Eerste Divisie
- Season: 1976–77
- Champions: Vitesse Arnhem
- Promoted: Vitesse Arnhem; FC Volendam;
- Goals: 946
- Average goals/game: 2.76

= 1976–77 Eerste Divisie =

21st season of the second-tier football league in Netherlands

The Dutch Eerste Divisie in the 1976–77 season was contested by 19 teams.
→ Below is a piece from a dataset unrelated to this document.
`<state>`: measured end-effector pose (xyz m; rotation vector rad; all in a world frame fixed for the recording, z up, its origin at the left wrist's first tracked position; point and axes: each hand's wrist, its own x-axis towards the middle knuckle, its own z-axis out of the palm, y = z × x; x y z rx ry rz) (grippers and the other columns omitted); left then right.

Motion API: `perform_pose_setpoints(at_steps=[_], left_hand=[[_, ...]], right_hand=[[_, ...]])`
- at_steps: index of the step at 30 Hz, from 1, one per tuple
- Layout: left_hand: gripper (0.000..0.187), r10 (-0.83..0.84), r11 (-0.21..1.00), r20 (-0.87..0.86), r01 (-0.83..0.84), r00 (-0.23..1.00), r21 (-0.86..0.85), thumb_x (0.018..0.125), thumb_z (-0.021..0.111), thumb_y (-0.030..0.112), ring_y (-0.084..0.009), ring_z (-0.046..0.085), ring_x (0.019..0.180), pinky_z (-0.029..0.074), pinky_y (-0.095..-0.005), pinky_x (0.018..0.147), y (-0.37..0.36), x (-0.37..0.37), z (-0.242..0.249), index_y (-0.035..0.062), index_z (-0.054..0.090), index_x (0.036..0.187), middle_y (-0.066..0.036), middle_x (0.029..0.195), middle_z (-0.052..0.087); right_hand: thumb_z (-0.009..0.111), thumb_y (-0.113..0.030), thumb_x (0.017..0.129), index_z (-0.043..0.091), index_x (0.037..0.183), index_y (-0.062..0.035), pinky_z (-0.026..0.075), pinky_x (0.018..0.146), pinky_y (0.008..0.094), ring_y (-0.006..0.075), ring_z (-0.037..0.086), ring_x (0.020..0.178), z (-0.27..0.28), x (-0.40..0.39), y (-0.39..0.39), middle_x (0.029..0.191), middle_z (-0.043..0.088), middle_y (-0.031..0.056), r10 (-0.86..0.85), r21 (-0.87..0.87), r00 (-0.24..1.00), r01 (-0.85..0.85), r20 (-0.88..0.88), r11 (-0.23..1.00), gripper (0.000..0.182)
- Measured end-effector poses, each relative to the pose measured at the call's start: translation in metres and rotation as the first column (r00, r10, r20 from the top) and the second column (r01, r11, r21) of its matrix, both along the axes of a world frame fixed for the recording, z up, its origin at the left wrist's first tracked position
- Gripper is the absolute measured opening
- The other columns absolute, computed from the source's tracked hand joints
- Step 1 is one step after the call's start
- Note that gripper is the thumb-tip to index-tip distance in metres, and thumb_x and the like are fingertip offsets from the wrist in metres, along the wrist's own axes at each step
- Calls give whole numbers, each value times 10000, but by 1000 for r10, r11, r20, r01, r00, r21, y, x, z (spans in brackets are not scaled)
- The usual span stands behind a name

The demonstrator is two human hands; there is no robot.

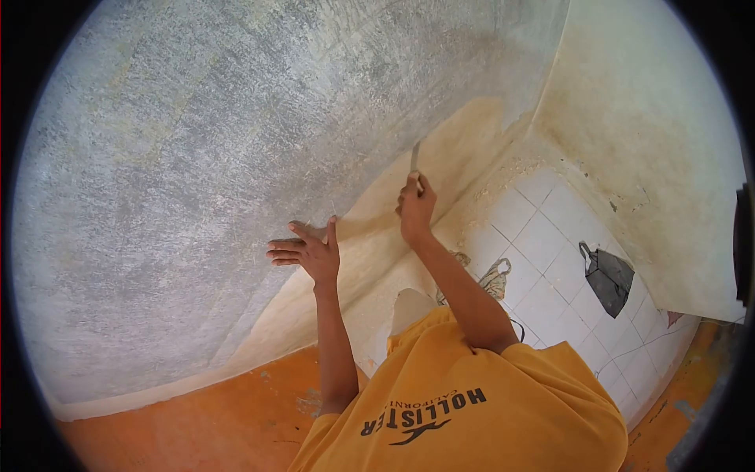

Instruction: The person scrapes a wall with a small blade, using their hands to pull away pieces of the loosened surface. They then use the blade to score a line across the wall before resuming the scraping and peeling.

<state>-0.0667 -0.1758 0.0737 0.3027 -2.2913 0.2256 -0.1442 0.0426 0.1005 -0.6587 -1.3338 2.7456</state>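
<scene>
My right hand is wrapped round the handle of a scraper, whose thin flat blade points up and touches the wall near the edge between the grey, scratched surface and the smooth cream surface. To its left, my left hand has its fingers spread against the wall, over the lower border of the grey area, and holds nothing. Part of the scraper's handle is hidden inside my right fist.
White floor tiles lie at the right, with a dark grey bag and a patterned bag on them. A stained cream wall stands at the right. Orange floor shows at the lower left.
</scene>
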Motion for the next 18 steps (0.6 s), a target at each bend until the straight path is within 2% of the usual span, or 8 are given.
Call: perform_pose_setpoints(at_steps=[3, 6, 7, 10, 11, 15, 18], left_hand=[[1200, 12, 1000, 27, -12, 1000, 5, 909, 569, 735, -675, -348, 1349, -138, -854, 976, 1, -4, 3, 79, -141, 1620, -481, 1499, -301], [1204, 20, 1000, 59, -20, 998, 7, 906, 562, 745, -698, -335, 1337, -112, -868, 968, -1, -2, 3, 72, -136, 1619, -493, 1492, -294], [1203, 24, 1000, 64, -25, 998, 12, 905, 559, 748, -704, -332, 1334, -107, -870, 968, -1, 0, 2, 74, -135, 1620, -496, 1491, -292], [1207, 36, 999, 59, -37, 998, 14, 900, 559, 757, -707, -327, 1334, -98, -872, 970, 0, -1, 1, 84, -136, 1621, -498, 1490, -289], [1209, 40, 999, 59, -40, 997, 7, 898, 560, 758, -708, -325, 1335, -100, -870, 972, 0, -1, 1, 87, -140, 1621, -499, 1490, -288], [1220, 34, 999, 51, -34, 998, -7, 891, 564, 765, -706, -320, 1340, -113, -862, 979, -2, -2, 1, 99, -154, 1619, -498, 1492, -287], [1207, 19, 999, 36, -20, 999, 32, 892, 575, 755, -699, -317, 1349, -119, -860, 979, 1, -2, 3, 117, -141, 1626, -490, 1497, -290]], right_hand=[[570, -307, 1061, 637, 1225, -11, 371, 460, 251, 61, 442, 538, -4, 44, -43, 669, 490, -39, 43, 281, 997, -24, -61, 959, 345], [570, -303, 1059, 614, 1311, 3, 371, 452, 264, 61, 437, 535, 8, 19, -12, 677, 512, -24, 9, -18, 1000, -9, 1, 1000, 399], [575, -308, 1056, 605, 1345, 2, 376, 448, 266, 61, 446, 537, 5, 7, 0, 684, 533, -15, 25, -68, 1000, -26, -6, 997, 425], [578, -324, 1063, 592, 1268, -31, 288, 424, 230, 27, 368, 522, -7, 29, -31, 672, 440, -58, 19, 156, 999, -14, -31, 988, 358], [575, -315, 1066, 598, 1240, -44, 285, 421, 231, 27, 365, 522, -14, 38, -38, 674, 436, -61, 83, 215, 994, -64, -77, 975, 323], [610, -347, 1044, 574, 1355, -41, 304, 425, 226, 30, 396, 528, -1, 2, 7, 676, 459, -54, 48, -82, 999, -48, 4, 995, 438], [565, -317, 1062, 630, 1285, -20, 369, 449, 263, 55, 443, 535, -6, 29, -29, 645, 509, -27, 7, 224, 1000, 0, -29, 975, 377]])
Vitesse Arnhem won the championship.

==New entrants==
Relegated from the 1975–76 Eredivisie
- SBV Excelsior
- MVV Maastricht

==League standings==

| Pos | Team | Pld | W | D | L | GF | GA | GD | Pts | Promotion or qualification |
| 1 | Vitesse Arnhem | 36 | 24 | 7 | 5 | 80 | 29 | +51 | 55 | Promoted to Eredivisie. |
| 2 | PEC Zwolle | 36 | 21 | 12 | 3 | 63 | 26 | +37 | 54 | Qualified for Promotion play-off as Period champions. |
| 3 | MVV Maastricht | 36 | 20 | 10 | 6 | 78 | 33 | +45 | 50 |
| 4 | SBV Excelsior | 36 | 16 | 15 | 5 | 61 | 37 | +24 | 47 |
| 5 | FC Volendam | 36 | 18 | 9 | 9 | 65 | 42 | +23 | 45 |
| 6 | FC Wageningen | 36 | 16 | 10 | 10 | 62 | 45 | +17 | 42 |  |
| 7 | Fortuna SC | 36 | 16 | 9 | 11 | 61 | 47 | +14 | 41 |
| 8 | FC Groningen | 36 | 14 | 13 | 9 | 43 | 38 | +5 | 41 |
| 9 | FC Vlaardingen | 36 | 13 | 11 | 12 | 45 | 42 | +3 | 37 |
| 10 | SC Cambuur | 36 | 13 | 9 | 14 | 40 | 53 | −13 | 35 |
| 11 | Willem II | 36 | 12 | 10 | 14 | 44 | 48 | −4 | 34 |
| 12 | BVV Den Bosch | 36 | 10 | 11 | 15 | 46 | 58 | −12 | 31 |
| 13 | sc Heerenveen | 36 | 10 | 10 | 16 | 36 | 51 | −15 | 30 |
| 14 | SC Veendam | 36 | 9 | 11 | 16 | 49 | 58 | −9 | 29 |
| 15 | Helmond Sport | 36 | 8 | 12 | 16 | 40 | 57 | −17 | 28 |
| 16 | SVV | 36 | 8 | 8 | 20 | 35 | 59 | −24 | 24 |
| 17 | SC Amersfoort | 36 | 9 | 6 | 21 | 33 | 73 | −40 | 24 |
| 18 | FC Dordrecht | 36 | 7 | 8 | 21 | 35 | 72 | −37 | 22 |
| 19 | SC Heracles | 36 | 3 | 9 | 24 | 30 | 78 | −48 | 15 |

==Promotion competition==
In the promotion competition, four period winners (the best teams during each of the four quarters of the regular competition) played for promotion to the Eredivisie.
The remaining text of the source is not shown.